I turned and walked out. Not ran—walked. One foot in front of the other, through the foyer, into the elevator, across the lobby. The rain hit me the moment I stepped outside, cold and merciless, but I barely felt it.

---

The cemetery was empty, the downpour keeping even the groundskeepers away. I knelt in the mud beside my father's headstone, the silver locket clutched in my fist—the one he'd given me the day before he died, pressing it into my palm with hands that shook from the cancer eating through him.

*"Keep this close,"* he'd whispered. *"It'll keep you safe."*

I opened it now, staring at the faded photograph inside: a little girl with dark curls, smiling at the camera. Me, at five years old, before the world taught me that love could be weaponized.

The rain mixed with something hotter on my cheeks. I thought of Ronan's face after those underground fights—split lip, swollen eye, blood crusting in his hairline. He'd come home at three in the morning, and I'd cleaned his wounds in our tiny bathroom, my hands steady even as my heart broke for him.

*"Why do you keep doing this?"* I'd asked.

*"Because you're worth it,"* he'd said, catching my wrist, pressing his forehead to mine. *"Everything I do is for you."*

I'd believed him. God help me, I'd believed every word.

Now I understood: even then, he'd been building the scaffold for my execution. Every act of devotion was just another nail.

---

Elio's text came through as I sat in my car, shivering in wet clothes: *Found the intrusion point. Meeting you at the lab in 20.*

The hospital's server room was a maze of blinking lights and humming machinery. Elio was already there when I arrived, his laptop open, lines of code scrolling across the screen.
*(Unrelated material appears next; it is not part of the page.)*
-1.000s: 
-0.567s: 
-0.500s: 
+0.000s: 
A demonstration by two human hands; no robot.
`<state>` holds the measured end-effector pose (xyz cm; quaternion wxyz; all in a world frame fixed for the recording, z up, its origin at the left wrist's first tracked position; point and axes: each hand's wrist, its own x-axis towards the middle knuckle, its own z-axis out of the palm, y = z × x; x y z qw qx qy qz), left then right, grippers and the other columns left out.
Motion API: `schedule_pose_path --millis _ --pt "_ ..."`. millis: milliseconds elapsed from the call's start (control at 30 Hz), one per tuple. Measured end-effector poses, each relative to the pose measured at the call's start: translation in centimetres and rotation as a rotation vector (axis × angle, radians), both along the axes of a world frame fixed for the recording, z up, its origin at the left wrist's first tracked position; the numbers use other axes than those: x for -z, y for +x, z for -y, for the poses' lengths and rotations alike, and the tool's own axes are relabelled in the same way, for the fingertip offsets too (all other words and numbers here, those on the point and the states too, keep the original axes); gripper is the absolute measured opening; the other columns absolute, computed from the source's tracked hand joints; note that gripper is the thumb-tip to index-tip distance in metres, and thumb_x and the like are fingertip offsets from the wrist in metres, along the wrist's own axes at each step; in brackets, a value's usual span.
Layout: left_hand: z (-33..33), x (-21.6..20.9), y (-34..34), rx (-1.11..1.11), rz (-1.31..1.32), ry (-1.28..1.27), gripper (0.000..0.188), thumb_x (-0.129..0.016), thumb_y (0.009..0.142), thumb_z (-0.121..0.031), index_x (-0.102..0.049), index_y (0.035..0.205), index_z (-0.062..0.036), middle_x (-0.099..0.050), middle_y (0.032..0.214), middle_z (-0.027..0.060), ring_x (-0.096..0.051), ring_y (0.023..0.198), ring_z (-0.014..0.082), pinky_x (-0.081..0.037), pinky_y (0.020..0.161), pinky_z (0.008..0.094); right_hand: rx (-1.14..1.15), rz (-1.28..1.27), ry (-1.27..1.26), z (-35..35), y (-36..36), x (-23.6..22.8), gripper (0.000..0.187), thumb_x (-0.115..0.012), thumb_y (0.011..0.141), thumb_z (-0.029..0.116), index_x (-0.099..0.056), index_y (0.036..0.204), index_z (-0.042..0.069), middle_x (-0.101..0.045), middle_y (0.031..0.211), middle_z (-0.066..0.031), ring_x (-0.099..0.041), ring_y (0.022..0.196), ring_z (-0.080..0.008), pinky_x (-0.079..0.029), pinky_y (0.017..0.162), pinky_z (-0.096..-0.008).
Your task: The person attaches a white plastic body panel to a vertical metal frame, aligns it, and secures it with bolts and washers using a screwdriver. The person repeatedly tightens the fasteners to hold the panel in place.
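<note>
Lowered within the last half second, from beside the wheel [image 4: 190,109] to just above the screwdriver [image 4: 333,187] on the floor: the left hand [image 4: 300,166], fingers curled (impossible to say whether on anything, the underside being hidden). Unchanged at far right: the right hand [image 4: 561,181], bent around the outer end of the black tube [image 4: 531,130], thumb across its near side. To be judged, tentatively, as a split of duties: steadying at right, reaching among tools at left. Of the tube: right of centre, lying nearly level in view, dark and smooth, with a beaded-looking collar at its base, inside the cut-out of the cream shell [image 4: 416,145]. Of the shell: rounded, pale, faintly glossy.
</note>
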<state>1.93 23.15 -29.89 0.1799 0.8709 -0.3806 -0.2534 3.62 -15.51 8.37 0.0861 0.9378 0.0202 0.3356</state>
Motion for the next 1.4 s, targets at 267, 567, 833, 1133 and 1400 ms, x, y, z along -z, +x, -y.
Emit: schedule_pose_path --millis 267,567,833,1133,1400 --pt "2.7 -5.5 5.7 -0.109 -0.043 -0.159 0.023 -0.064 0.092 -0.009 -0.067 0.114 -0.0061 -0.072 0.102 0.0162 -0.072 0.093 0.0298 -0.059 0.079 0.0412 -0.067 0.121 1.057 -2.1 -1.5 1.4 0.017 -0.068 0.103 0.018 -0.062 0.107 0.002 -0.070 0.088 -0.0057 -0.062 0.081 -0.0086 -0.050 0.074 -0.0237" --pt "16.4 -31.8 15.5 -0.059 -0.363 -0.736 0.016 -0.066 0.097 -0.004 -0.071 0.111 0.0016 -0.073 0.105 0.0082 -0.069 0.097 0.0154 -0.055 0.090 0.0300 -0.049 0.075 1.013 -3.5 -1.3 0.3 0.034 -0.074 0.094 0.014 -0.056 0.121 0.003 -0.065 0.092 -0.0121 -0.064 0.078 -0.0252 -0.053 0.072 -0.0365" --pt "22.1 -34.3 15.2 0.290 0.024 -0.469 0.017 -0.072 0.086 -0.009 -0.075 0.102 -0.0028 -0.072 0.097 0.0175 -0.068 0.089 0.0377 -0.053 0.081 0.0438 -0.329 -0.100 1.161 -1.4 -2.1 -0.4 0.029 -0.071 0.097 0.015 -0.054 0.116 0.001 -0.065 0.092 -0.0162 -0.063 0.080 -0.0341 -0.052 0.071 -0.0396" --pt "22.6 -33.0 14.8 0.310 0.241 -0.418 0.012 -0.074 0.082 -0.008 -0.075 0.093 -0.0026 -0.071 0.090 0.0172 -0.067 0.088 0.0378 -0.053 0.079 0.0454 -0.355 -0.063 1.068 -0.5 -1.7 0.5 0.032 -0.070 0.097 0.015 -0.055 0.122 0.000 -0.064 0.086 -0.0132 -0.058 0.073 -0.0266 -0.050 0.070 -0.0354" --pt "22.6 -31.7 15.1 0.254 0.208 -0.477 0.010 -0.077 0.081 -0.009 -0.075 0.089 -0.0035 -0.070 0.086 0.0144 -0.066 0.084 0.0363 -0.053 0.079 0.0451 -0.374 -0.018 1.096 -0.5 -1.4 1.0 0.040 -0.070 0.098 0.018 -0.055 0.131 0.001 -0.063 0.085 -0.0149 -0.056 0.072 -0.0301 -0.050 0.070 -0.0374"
"Look at this." He pointed to a timestamp. "The data alterations happened during your surgery rotation. You were in the OR for six hours straight. There's no way you could have accessed these files."

"Can you trace who did?"

"Working on it. The IP address is masked, but whoever did this left a digital fingerprint in the metadata. Give me another hour and I'll—"

His phone buzzed. Then mine. Then the overhead lights flickered.

Elio's screen went black.

"What the hell?" He frantically typed commands, but nothing responded. "Someone just locked me out of my own system."

My phone lit up with a notification from the hospital's internal network: *Security Alert: Unauthorized Access Detected from Dr. Elio Wood's Workstation.*

We stared at each other, the truth settling between us like a stone.

"They're framing you too," I whispered.

Elio's jaw tightened. "Then we go to the police. We show them—"

"Show them what? Logs they've already rewritten? A paper trail that leads straight back to you?" My voice cracked. "Ronan doesn't leave loose ends, Elio. He never has."

The rain hammered against the windows, relentless and cold, washing away everything I thought I knew.